I think that the \User Guide to the UNIX System/ rebutts this as well as
I could:

"In the UNIX system, files have no internal structure; they are simply
a finite sequence of arbitrary characters."

A Unix file is a series of bytes, nothing more is needed to make it a
'proper' UNIX text file.  The reason that sed and some (few) others discard
the last few bytes after the last newline is because these utilities work
on 'lines' of input -- and the definition used by all (most?) of them for
a line is zero or more non-newline characters followed by a newline.
-- 

The MAD Programmer -- 919-228-3313 (Cornet 291)
alias: Curtis Jackson	...![ ihnp4 ulysses cbosgd mgnetp ]!burl!rcj
			...![ ihnp4 cbosgd akgua masscomp ]!clyde!rcj

gwyn@brl-tgr.ARPA (Doug Gwyn <gwyn>) (10/23/85)

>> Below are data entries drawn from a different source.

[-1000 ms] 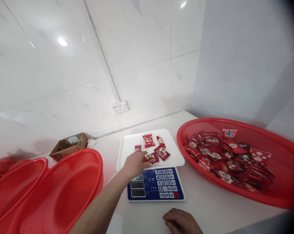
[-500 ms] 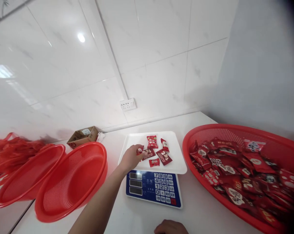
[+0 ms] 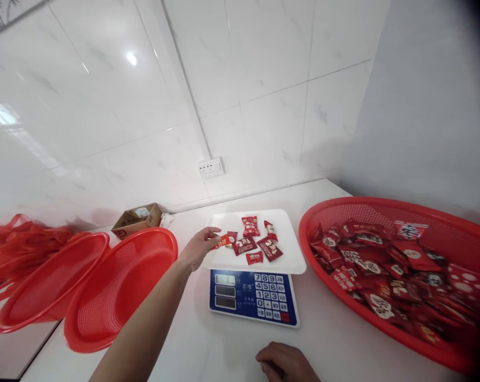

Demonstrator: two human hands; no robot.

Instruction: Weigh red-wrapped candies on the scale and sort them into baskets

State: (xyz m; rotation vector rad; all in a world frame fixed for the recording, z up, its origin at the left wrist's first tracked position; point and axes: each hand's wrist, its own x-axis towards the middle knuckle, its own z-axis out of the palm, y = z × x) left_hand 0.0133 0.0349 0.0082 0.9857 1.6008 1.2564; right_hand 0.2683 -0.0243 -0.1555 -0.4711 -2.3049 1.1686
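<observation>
At the left side of the white weighing tray (image 3: pixel 293 260), my left hand (image 3: pixel 200 248) pinches a small red-orange snack packet (image 3: pixel 223 242) between thumb and fingers. Several red and dark red wrapped snack packets (image 3: pixel 250 226) lie spread on the tray just right of it. The tray tops a blue digital scale (image 3: pixel 247 292) with a number keypad; I cannot read its displays. My right hand (image 3: pixel 285 362) rests low in front of the scale, its fingers curled and nothing visible in them.
On the right stands a big red basket (image 3: pixel 323 212) full of wrapped snacks. To the left are a red basket (image 3: pixel 80 331) and another red basket (image 3: pixel 9 313) beside it. Red net bags (image 3: pixel 28 246) lie piled behind them. A cardboard box (image 3: pixel 132 225) sits near the wall.
My left hand has drawn back leftward from the packets, with a red-orange packet now showing in its fingers. My right hand shows more fully at the bottom. The view has shifted slightly.
</observation>
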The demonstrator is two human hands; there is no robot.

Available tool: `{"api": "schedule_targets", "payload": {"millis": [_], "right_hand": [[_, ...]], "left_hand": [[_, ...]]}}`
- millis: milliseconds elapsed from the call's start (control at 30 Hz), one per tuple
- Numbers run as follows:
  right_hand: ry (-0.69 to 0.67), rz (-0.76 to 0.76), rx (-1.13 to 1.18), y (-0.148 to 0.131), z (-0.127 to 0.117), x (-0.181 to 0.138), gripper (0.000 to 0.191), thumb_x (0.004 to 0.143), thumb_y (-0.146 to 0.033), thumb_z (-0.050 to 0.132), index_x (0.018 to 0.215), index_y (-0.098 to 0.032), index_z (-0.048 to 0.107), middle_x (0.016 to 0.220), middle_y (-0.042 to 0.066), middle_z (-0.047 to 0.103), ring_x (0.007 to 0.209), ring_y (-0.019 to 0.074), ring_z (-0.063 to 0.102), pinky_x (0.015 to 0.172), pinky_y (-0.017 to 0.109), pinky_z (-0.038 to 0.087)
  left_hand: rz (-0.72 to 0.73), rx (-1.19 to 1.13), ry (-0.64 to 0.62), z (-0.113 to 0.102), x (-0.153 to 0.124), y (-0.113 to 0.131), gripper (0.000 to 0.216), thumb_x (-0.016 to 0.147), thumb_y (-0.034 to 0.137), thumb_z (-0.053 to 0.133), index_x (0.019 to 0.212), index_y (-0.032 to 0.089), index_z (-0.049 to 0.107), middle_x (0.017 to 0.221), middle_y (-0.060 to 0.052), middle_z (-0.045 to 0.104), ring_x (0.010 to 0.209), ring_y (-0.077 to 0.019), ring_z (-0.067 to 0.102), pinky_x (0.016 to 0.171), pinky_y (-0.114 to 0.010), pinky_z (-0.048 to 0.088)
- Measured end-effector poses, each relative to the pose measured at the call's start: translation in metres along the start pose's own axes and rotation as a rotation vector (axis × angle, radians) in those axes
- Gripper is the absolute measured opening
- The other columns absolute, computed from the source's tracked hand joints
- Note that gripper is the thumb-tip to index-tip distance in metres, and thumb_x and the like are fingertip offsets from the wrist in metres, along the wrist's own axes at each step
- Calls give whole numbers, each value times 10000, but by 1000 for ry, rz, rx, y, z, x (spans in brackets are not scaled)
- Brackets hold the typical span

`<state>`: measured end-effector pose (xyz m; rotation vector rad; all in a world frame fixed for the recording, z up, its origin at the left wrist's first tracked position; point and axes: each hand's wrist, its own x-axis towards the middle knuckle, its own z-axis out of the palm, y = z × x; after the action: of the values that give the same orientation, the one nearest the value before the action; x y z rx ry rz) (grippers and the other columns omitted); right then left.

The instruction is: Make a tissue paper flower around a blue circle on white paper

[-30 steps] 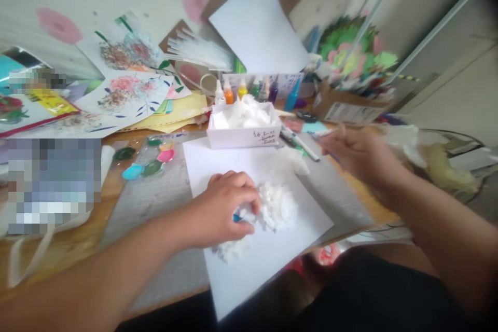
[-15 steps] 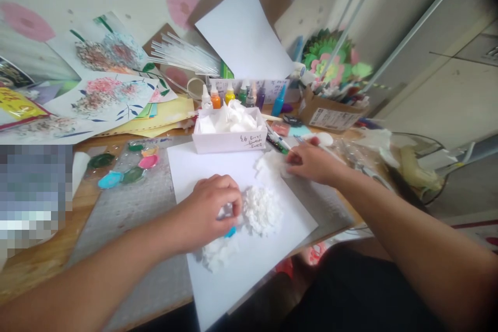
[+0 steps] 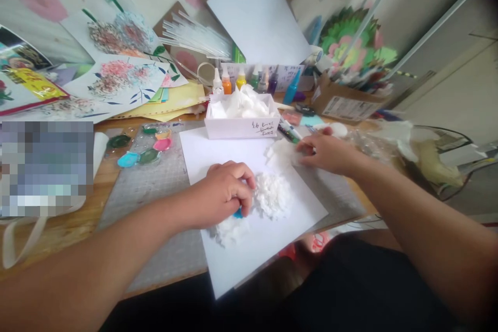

> In article <2235@brl-tgr.ARPA> gwyn@brl-tgr.ARPA (Doug Gwyn <gwyn>) writes:
> >Many UNIX text-file utilities will discard a (necessarily final)
> >text line that does not end in a newline.  Quite simply, such a
> >file is not a proper UNIX text file.
> 
> I think that the \User Guide to the UNIX System/ rebutts this as well as
> I could:
> 
> "In the UNIX system, files have no internal structure; they are simply
> a finite sequence of arbitrary characters."
> 
> A Unix file is a series of bytes, nothing more is needed to make it a
> 'proper' UNIX text file.

Tell that to "ed".  This is the second response I have gotten
this morning that shows lack of care in reading.  The magic
word "text" in front of "file" is what is called an adjective.
It qualifies (i.e., modifies) the general meaning of the noun
to produce a more specific meaning.  There are UNIX files and
there is a subset of these called UNIX text files.  Many UNIX
utilities are designed to work only with text files, which DO
have internal structure (line-oriented).  These and only these
are the files under discussion.

P.S.  I didn't realize Thomas & Yates was considered authoritative.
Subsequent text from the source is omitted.